In this photo provided by the Centers for Disease Control and Prevention (CDC ), a feeding female Anopheles stephensi mosquito crouching forward and downward on her forelegs on a human skin surface, in the process of obtaining its blood meal through its sharp, needle-like labrum, which it had inserted into its human host. A powerful new technology holds the promise of rapidly altering genes to make malaria-proof mosquitoes. (CDC via AP/James Gathany)
he International Organization for Migration (IOM) has joined the World Health Organization (WHO), The Global Fund (for AIDS, TB and Malaria), the Roll Back Malaria Partnership and other partners on World Malaria Day of April 25 to urge renewed efforts to prevent and eliminate the disease, which still kills over 400,000 people annually.
In 2015, almost 70 percent of all malaria deaths were children under five. This year’s theme of World Malaria Day is “End malaria for good.”

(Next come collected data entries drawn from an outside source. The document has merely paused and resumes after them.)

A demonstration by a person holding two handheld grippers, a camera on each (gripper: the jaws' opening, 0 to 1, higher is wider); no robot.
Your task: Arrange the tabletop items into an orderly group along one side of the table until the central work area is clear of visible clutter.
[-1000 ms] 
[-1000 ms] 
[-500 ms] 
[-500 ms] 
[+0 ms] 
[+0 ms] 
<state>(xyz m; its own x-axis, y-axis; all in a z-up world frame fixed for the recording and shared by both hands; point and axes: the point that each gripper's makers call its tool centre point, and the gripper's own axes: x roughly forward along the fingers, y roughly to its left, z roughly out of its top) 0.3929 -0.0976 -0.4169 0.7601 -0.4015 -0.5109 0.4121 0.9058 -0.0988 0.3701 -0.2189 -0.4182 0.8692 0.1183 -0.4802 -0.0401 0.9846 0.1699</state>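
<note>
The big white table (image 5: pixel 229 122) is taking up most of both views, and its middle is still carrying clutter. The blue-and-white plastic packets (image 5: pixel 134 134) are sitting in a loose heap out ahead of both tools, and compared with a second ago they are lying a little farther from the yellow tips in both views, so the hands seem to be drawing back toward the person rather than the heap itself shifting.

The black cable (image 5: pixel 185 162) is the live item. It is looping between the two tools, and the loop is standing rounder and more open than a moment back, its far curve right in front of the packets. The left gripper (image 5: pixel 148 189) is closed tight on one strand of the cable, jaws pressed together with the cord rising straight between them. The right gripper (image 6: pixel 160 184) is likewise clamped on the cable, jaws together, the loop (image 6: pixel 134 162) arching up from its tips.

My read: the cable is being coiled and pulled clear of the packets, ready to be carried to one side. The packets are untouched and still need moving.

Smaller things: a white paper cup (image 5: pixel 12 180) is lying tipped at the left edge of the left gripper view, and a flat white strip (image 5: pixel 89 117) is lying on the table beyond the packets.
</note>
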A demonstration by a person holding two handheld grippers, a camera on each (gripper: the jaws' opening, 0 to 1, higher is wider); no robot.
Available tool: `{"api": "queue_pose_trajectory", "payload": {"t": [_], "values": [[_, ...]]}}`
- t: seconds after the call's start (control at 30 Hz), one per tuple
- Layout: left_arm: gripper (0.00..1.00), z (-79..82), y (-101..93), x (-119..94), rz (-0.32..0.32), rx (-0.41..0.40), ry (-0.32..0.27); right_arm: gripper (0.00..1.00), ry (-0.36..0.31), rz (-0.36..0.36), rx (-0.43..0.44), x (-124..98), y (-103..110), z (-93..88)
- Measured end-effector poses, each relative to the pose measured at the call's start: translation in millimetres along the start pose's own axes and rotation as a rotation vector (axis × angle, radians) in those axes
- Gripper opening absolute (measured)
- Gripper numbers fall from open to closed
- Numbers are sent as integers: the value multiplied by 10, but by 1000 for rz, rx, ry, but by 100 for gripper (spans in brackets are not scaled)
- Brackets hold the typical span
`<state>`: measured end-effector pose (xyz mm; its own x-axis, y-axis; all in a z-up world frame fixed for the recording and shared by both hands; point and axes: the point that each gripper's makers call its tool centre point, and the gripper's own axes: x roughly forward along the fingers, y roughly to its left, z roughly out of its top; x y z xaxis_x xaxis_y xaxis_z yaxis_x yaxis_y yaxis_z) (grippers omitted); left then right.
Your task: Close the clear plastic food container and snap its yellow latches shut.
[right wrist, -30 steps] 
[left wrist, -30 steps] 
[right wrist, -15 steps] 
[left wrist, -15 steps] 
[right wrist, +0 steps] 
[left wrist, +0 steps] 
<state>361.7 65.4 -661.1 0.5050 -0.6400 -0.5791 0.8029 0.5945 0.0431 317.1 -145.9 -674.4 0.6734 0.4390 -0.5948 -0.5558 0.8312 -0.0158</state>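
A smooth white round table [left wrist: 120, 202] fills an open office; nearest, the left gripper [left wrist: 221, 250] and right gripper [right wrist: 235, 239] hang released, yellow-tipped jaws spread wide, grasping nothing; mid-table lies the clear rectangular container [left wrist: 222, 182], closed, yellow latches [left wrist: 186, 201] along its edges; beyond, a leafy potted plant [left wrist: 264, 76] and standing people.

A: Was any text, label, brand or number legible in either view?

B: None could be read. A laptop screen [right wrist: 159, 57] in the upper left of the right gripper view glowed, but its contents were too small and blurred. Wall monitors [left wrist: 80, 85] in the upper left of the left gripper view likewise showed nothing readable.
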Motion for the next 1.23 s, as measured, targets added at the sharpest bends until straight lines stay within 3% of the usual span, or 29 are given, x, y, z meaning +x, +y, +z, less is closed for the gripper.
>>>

New methods of testing, the widespread distribution of insecticide-treated nets and the introduction of artemisinin-based combination therapies have contributed significantly to major reductions in malaria cases and deaths in the Greater Mekong Sub-region (GMS) — Cambodia, Laos, Myanmar, Thailand, Vietnam and China’s Yunnan province.

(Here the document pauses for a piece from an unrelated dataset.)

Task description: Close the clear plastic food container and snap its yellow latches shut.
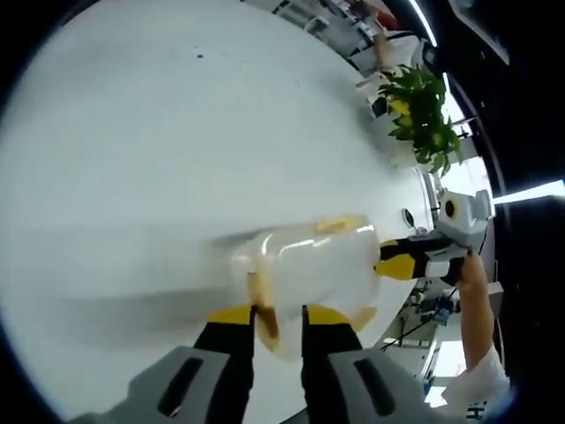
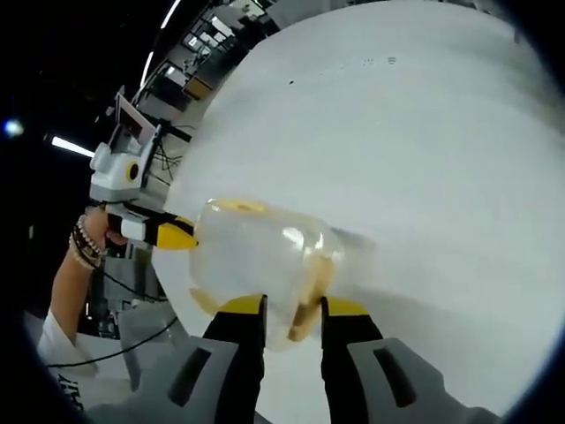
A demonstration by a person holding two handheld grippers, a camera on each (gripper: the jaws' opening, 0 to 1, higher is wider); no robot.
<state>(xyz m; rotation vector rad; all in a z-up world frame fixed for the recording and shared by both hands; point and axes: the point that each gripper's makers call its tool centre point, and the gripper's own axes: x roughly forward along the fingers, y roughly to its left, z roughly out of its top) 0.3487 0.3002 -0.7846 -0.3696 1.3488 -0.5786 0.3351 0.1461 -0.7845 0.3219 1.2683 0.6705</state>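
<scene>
**Clear container between two grippers over the white table**

In the left gripper view, the left gripper (image 1: 278, 316) has its yellow-tipped jaws closed on one end of the clear plastic container (image 1: 305, 269), blurred, above the smooth white round table (image 1: 177, 141). At the far end the right gripper (image 1: 397, 262) touches the container; whether it grips, I cannot tell. A leafy green plant (image 1: 422, 115) stands beyond.

A: Lighting?
B: Bright and even overhead; ceiling strip lights (image 2: 71, 144) glow against a dark background. White desk (image 1: 177, 132) nearly blown out, shadows soft.
A: Sharpness?
B: Motion blur smears the container (image 1: 305, 269). Strong fisheye bending at the edges in both views.
</scene>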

There has been a major decline in cases and deaths across the region over the last three years, the WHO finds. The six GMS countries cut their malaria case incidence by an estimated 54 percent between 2012 and 2015. Malaria death rates fell by 84 percent over the same period.
Yet drug resistance in many areas across the region, particularly in border areas, has required a change in strategy to “end malaria for good” in the Asia Pacific.
Migrant and mobile populations (MMPs) are considered as highly vulnerable to malaria for many reasons. The GMS region, home to some 300 million people, hosts some 4 million cross-border migrants, mainly in Thailand. Many others migrate internally in search of work.
Migrants often live and work in forest-related industries, agriculture or construction in remote rural areas, where the anophleles mosquito that carries the malaria parasite still exists.